Crise&Affacturage
Conséquence directe d’une pandémie historique, la crise économique met à rude épreuve la trésorerie des entreprises. Des réponses temporaires ont été apportées par le gouvernement. Mais il existe aussi une solution venue du monde d’avant qu’il ne faut pas négliger. L’affacturage, en effet, s’avère très utile tant pour tenir que pour redémarrer.

A-t-on oublié l’affacturage ?

Dès les premières mesures de confinement, en mars 2020, l’activité de très nombreuses entreprises a chuté. Les pouvoirs publics ont rapidement déployé des mesures d’aides exceptionnelles.

Fonds de solidarité, reports de charges et activité partielle ont permis aux entreprises et à leurs salariés de traverser cette période de paralysie partielle ou totale. Les prêts garantis par l’État (PGE) ont ensuite soutenu la reprise de l’activité économique, dès que les mesures sanitaires ont été relâchées.

En même temps, le recours à l’affacturage s’est effondré de 25 à 30 % au printemps. Les livraisons étaient suspendues, et avec elles la facturation. L’affacturage allait-il devenir sans objet ?

L’affacturage anticipé pour accélérer la reprise

Quand elles le pouvaient, de nombreuses entreprises ont toutefois préféré l’affacturage au PGE. En effet, l’affacturage est une solution plus flexible qui a déjà démontré son utilité lors des crises précédentes.

Surtout, les entreprises apprécient cette solution pérenne qui leur offre des avances de trésorerie à hauteur de 2 mois de chiffre d’affaires environ. Il faut dire que contrairement au PGE, l’affacturage ne leur demande pas d’effort de remboursement. Et il n’y a pas de dette à inscrire au bilan.

Les sociétés d’affacturage et les pouvoirs publics ont alors imaginé un nouveau dispositif permettant d’étendre l’affacturage au financement des bons de commande, sans attendre l’émission des factures. Le risque sur ce préfinancement est garanti par l’État. Après la livraison et la facturation, le factor reprend seul son rôle habituel.

Pour les entreprises, en moyenne, c’est un gain supplémentaire de 45 jours de trésorerie par rapport à l’affacturage classique. C’est aussi la possibilité de financer le réapprovisionnement en matériel et matières premières, ainsi que les salaires, afin d’honorer rapidement toutes les commandes.

Destiné principalement à accélérer le redémarrage de l’économie à la sortie de l’été, ce dispositif est disponible pour les commandes enregistrées jusqu’au 31 décembre 2020.

L’affacturage, une force alliée pour la relance

Une fois de plus, l’affacturage montre sa pertinence pour répondre aux problèmes de trésorerie des entreprises.

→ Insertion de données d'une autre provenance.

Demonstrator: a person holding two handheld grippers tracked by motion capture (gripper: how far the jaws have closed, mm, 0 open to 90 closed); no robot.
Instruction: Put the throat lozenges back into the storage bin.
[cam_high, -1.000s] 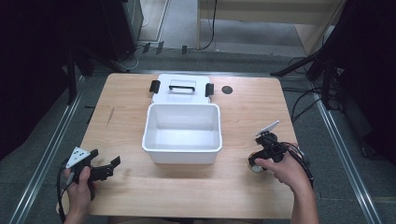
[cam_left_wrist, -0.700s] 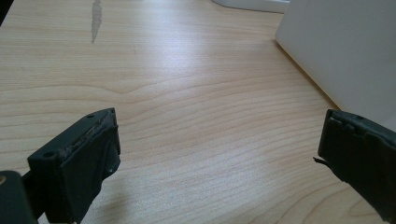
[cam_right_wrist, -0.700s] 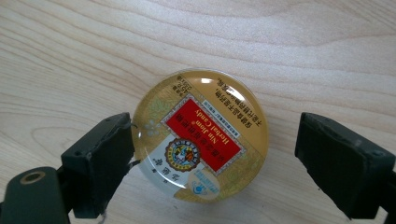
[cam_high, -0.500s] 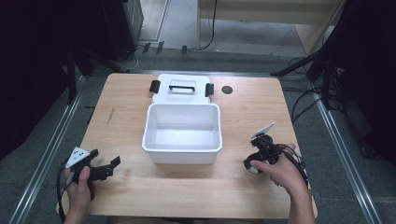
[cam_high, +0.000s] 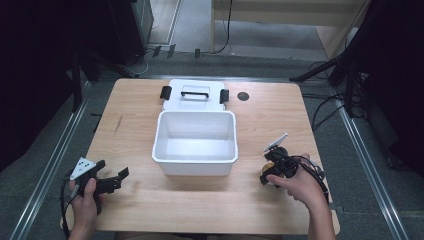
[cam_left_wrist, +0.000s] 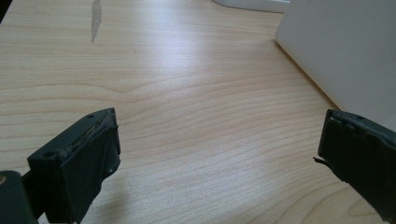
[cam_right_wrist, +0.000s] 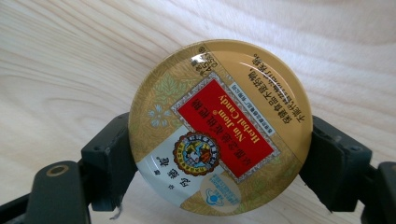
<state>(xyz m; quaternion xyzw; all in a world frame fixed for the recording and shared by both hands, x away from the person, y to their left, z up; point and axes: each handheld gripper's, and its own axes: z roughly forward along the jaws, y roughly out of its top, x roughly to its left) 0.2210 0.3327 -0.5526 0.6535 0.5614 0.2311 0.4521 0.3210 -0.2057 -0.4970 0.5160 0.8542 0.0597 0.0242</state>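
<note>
Overhead light falls evenly on the tabletop (cam_high: 135, 115), while the floor around it sinks into near black at both sides. A soft sheen crosses the wood in the left gripper view. Glare streaks the candy tin (cam_right_wrist: 219, 126) lid. Each tool's near parts blur at the bottom edge. Shadows stay short and soft.

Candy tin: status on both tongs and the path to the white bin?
Right tongs just closed, shut on candy tin. Left tongs open, empty, over bare table. White bin open, nothing between it and tin.
</note>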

Beaucoup sont celles qui n’y avaient jamais eu recours, des PME pour la plupart, et qui ont maintenant l’occasion de s’en persuader.

Au-delà de la durée du dispositif spécial, l’efficacité de ce service devrait encore séduire de très nombreuses entreprises. En externalisant le recouvrement de leurs factures, elles peuvent ainsi concentrer toute leur énergie sur leurs activités commerciales et productives.

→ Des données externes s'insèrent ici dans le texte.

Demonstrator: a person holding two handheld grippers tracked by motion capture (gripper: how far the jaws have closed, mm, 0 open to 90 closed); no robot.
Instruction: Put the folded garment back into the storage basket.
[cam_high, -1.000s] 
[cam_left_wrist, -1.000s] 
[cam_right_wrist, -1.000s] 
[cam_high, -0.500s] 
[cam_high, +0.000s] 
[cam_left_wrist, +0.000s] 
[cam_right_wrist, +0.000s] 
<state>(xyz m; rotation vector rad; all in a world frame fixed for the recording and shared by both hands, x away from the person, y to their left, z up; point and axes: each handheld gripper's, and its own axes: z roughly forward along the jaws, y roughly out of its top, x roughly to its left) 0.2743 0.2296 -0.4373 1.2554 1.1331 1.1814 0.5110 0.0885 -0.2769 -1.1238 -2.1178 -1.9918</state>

En cédant leurs créances clients aux factors, elles encaissent toute facture sous 24 à 48 heures. Selon les options prises, elles peuvent même éliminer le risque d’impayés. Quoi de mieux pour assurer le financement du BFR et avoir l’esprit tranquille en cette période chargée d’incertitudes ?

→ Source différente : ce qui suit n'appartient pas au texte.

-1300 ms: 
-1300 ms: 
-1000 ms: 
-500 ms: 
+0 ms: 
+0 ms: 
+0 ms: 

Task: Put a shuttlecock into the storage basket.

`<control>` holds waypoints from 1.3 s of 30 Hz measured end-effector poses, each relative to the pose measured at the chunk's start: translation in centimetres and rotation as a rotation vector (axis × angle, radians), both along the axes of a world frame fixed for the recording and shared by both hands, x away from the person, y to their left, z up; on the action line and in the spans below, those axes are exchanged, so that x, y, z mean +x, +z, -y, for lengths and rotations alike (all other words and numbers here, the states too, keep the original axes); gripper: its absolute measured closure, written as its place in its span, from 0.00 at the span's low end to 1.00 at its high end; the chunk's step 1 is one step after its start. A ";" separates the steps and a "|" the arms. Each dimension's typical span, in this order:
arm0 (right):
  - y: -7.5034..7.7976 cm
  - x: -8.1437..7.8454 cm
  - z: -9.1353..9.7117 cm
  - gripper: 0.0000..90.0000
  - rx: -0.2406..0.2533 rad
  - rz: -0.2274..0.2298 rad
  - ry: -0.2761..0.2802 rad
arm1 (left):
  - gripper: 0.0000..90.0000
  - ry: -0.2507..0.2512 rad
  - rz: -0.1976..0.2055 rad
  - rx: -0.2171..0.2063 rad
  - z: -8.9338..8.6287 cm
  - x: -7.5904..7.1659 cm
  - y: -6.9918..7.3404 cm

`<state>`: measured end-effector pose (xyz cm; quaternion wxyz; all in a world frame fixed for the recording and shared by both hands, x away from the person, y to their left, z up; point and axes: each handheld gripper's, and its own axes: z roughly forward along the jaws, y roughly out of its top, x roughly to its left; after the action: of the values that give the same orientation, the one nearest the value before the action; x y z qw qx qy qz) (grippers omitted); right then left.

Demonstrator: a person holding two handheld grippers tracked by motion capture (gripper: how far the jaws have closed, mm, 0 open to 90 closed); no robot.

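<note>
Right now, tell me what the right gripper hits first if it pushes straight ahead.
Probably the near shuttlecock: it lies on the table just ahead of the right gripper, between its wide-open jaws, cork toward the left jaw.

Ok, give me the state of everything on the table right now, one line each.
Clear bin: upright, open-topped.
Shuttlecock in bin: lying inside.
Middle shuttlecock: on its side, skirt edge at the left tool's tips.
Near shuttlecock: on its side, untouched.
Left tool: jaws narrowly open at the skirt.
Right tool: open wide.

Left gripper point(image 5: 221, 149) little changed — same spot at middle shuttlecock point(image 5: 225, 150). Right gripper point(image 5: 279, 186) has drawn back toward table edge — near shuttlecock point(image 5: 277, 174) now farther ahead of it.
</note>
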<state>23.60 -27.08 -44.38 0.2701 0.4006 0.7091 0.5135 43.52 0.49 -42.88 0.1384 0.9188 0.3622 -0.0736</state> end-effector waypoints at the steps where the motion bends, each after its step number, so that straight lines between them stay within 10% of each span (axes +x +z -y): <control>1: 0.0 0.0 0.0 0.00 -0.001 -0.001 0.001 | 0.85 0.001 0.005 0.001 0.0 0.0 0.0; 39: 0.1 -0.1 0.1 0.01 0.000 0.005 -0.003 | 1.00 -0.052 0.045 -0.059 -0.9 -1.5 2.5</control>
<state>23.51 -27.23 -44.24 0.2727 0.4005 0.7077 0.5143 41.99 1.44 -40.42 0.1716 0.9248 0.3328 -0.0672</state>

Au moment où les aides exceptionnelles de l’État arrivent à leur terme, où les entreprises doivent rembourser le PGE et envisager le paiement des charges reportées, où toutes leurs ressources doivent être mobilisées pour remplir et honorer leurs carnets de commande, la trésorerie est un enjeu prioritaire.

Pour ces entreprises affectées par la crise, l’affacturage est donc plus que jamais un allié essentiel, un facteur clé de réussite.